Hey there. We have been seeing this error during s...
# ask-community
j
Hey there. We have been seeing this error during some flow runs
No heartbeat detected from the remote task; marking the run as failed.
. Any info on what is possibly causing this?
For more context we are hitting an external API and getting results then at some point the task seems to just stall out
k
Hi @Jacolon Walker, I think this answer is a good starting point. You can also see this part of the docs for the configuration
z
this has been happening to us for awhile too, no fix has worked as of yet
k
What version are you on? I think 0.15.4 propagates the error better to give us a better idea.
Have you tried the heartbeat config? I tried replicating this by spinning up an API with a very long sleep call and couldn’t. Are you querying an API too?
z
yeah we tried the hearbeat config, no luck. we are on 0.15.4 on both the agent and the flows. not an api, a long running db query. confirmed its not a memory issue too.

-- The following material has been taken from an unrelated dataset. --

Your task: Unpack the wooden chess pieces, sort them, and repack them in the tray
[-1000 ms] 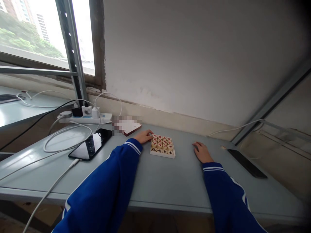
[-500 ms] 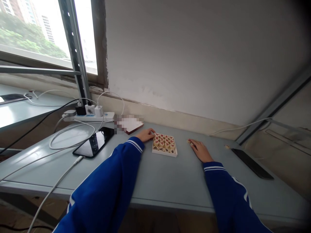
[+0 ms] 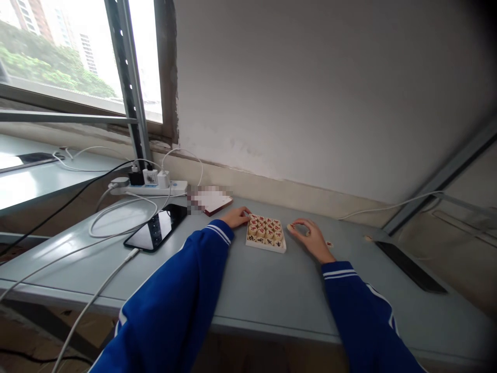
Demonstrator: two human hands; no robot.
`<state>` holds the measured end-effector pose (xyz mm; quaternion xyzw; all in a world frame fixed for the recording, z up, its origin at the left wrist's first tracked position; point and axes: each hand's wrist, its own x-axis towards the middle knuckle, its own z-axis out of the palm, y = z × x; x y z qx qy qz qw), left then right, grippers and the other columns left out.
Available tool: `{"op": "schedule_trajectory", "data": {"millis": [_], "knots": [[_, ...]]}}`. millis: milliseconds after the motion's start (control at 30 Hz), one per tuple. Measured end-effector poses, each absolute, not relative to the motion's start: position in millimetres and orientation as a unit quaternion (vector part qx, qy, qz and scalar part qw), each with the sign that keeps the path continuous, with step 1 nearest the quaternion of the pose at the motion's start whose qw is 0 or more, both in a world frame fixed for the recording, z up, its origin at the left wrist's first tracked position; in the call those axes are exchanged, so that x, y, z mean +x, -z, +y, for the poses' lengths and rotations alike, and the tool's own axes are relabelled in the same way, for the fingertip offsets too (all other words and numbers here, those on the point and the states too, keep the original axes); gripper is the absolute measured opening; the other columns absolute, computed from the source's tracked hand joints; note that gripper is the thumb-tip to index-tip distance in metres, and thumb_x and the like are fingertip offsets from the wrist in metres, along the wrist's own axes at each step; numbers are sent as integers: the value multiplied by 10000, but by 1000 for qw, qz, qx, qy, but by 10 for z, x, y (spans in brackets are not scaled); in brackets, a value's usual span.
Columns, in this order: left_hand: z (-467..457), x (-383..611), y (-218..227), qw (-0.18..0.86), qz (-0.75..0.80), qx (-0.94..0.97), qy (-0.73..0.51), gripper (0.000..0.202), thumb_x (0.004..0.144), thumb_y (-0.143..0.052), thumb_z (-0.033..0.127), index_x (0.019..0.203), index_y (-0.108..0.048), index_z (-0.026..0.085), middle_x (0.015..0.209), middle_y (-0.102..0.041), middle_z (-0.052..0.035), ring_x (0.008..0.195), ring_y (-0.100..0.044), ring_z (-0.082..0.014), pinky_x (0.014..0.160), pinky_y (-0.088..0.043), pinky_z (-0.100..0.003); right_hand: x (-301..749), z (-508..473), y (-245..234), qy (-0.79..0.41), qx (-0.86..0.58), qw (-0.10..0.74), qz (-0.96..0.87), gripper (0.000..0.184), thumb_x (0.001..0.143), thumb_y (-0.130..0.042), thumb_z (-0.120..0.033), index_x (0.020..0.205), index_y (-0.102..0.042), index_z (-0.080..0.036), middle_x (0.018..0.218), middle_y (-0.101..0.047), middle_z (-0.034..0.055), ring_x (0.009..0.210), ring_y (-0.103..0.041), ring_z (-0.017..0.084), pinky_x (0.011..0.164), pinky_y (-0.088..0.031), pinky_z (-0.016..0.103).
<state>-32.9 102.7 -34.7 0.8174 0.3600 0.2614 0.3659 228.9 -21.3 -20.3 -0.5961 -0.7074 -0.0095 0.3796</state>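
A small white tray filled with several round wooden chess pieces marked in red and black lies in the middle of the grey table. My left hand rests against the tray's left far corner, fingers bent and touching it. My right hand is just right of the tray, fingers pinched on a pale round chess piece near the tray's right edge. Another loose piece lies on the table right of that hand.
A phone on a white cable lies left of the tray, with a power strip and chargers behind it. A red-edged booklet sits near the wall. A dark flat phone lies at the right. The wall runs close behind.
My right hand slid left across the table toward the tray and closed on a round piece. The left hand stayed at the tray's corner. The camera shifted slightly.
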Motion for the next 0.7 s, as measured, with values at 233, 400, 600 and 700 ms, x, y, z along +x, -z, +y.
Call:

ours is related to k8s autoscaler tho
k
Gotcha. Will bring it up when I chat with the team
z
Agh. Are you getting any of our heartbeat failure logs?
z
i think what was happening is we had this in our job templates
Copy code
restartPolicy: OnFailure
switching this to Never to let prefect handle the retries for us, and I think this will resolve our issue
z
Glad to hear. I think that we should still handle multiple pods attempting to run the same flow better so if you have any heartbeat error logs that'd be helpful.
z
i don't have any interesting logs
i can share what was logged, one sec
j
We are on version 0.15.5 so should be good there
Re-running a flow now to see if it does the same thing